United States District Court, W.D. Michigan, Southern Division
Jan 21, 2009
CASE NO. 1:08-CR-235 (W.D. Mich. Jan. 21, 2009)

Opinion

CASE NO. 1:08-CR-235.

January 21, 2009


OPINION


Defendant Lonelle McKissic is charged with felon in possession of a firearm in violation of 18 U.S.C. § 922(g)(1). (Indictment, docket #1.) Defendant moves to suppress evidence of the firearm on the grounds that it was discovered as a result of an allegedly unlawful police search or seizure. (Motion to Suppress, docket 13.)

BACKGROUND

The Court held an evidentiary hearing on Defendant's Motion to Suppress on January 12, 2009. (Docket #17.) City of Lansing Police Officer Luke Mardigian was the only witness to testify at the hearing. The Court finds Officer Mardigian's testimony credible in all respects.

I. The Traffic Stop

Defendant McKissic was a passenger in a car pulled over by Lansing Police Officer Luke Mardigian at approximately 12:25 a.m. on March 30, 2008. (January 12, 2008 Evidentiary Hearing Transcript ("HTR") at 3-4, 18.) Officer Mardigian testified that he stopped the vehicle because he observed "the outline of some large object hanging from the rearview mirror." (HTR at 4.) Officer Mardigian was two or three car-lengths behind the vehicle when he first noticed the object. (HTR at 21.) Mardigian could not determine what the object was, but he believed that it violated Michigan law because it obstructed the driver's view. (HTR at 4, 20, 23-26.) Mardigian testified that the object was approximately six to seven inches long. (HTR at 22.) Mardigian later discovered that the object was a pine tree-shaped air freshener. (HTR at 21-23.)

M.C.L. § 257.709(1)(c) states, "A person shall not drive a motor vehicle with any of the following. . . . A dangling ornament or other suspended object that obstructs the vision of the driver of the vehicle, except as authorized by law."
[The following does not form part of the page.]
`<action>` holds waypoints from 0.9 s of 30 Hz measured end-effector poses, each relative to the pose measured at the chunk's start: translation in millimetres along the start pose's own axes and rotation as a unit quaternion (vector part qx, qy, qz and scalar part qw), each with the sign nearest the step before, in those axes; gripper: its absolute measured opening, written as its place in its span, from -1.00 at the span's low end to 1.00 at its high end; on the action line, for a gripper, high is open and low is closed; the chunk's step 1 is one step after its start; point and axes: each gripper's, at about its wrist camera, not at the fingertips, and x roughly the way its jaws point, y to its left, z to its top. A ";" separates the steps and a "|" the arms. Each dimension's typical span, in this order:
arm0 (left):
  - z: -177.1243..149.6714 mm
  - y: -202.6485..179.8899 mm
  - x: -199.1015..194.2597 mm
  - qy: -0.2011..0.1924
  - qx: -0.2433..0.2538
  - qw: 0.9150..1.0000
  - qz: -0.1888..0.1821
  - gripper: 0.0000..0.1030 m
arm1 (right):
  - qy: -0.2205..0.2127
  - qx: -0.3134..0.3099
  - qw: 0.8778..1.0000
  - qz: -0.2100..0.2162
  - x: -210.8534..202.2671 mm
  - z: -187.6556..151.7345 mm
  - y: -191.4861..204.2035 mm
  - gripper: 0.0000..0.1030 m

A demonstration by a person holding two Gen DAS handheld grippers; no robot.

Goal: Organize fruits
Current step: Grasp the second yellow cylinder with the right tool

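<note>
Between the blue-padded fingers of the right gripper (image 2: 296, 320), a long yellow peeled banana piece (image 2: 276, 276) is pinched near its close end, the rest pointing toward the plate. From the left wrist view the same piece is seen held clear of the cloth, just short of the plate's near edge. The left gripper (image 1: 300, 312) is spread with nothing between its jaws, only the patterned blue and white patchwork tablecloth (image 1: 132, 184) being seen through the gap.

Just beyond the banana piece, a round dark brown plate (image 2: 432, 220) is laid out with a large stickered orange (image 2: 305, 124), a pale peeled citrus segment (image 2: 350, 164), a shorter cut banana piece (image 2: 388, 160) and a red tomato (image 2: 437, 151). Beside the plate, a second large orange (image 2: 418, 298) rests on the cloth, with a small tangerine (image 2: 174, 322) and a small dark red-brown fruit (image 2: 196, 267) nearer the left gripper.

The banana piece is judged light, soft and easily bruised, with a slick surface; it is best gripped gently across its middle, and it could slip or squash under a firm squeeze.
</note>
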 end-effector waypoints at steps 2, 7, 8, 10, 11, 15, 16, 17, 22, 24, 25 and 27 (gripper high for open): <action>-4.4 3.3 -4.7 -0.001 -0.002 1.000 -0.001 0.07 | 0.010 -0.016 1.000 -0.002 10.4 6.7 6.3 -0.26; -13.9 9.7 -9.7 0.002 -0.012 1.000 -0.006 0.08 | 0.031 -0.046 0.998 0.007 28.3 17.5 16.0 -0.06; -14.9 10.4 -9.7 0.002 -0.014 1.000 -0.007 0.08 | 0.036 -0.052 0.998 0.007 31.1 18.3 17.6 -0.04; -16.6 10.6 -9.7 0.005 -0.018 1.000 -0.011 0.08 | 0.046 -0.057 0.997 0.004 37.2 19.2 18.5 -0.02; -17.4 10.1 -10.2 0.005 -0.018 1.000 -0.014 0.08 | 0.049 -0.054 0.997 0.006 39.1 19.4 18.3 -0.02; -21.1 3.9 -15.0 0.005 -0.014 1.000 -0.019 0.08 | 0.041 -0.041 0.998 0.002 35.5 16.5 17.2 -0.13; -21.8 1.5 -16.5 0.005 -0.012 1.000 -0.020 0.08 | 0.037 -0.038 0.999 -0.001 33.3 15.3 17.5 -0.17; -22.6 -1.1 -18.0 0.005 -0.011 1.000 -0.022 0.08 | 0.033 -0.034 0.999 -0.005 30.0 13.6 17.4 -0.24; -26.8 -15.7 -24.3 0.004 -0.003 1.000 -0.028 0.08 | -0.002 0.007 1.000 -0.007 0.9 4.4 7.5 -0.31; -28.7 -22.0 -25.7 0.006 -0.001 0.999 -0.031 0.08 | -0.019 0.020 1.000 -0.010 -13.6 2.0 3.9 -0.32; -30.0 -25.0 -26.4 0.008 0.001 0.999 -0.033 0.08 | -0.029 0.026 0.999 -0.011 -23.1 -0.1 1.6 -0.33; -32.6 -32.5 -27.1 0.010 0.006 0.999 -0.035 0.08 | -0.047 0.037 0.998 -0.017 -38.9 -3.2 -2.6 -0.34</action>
II. The Arrest on an Outstanding Warrant

After stopping the vehicle, Mardigian informed the driver of the reason for the traffic stop and asked all of the car's occupants for identification. (HTR at 5.) Defendant McKissic stated that he did not have identification, but he provided a name verbally. (HTR at 5.) Officer Mardigian returned to his car and ran the occupants' names through the Law Enforcement Information Network ("LEIN") on his in-car computer. (HTR at 6.) The name provided by Defendant did not appear in the LEIN system. (HTR at 6.) At this point, Officer Mardigian believed that Defendant had provided a fake name. (HTR at 6.)

Mardigian returned to the car and again asked Defendant for his name. (HTR at 7.) Defendant restated and spelled the same name. (HTR at 7.) Mardigian again ran that name through the LEIN system, and again the system did not recognize the name. (HTR at 7.) Mardigian then asked Defendant to step out of the car. (HTR at 7.) Mardigian informed Defendant that he thought Defendant was lying about his name. (HTR at 8.) After some hesitation, Defendant admitted he had lied and provided his real name. (HTR at 8.) Mardigian ran that name through the LEIN system and discovered that Defendant had an outstanding warrant for failure to pay child support. (HTR at 8-9.) Mardigian then arrested Defendant and placed him in the back of the police car. (HTR at 9.) Mardigian testified that "no more than fifteen minutes" elapsed between the initial stop and Defendant's arrest. (HTR at 16.)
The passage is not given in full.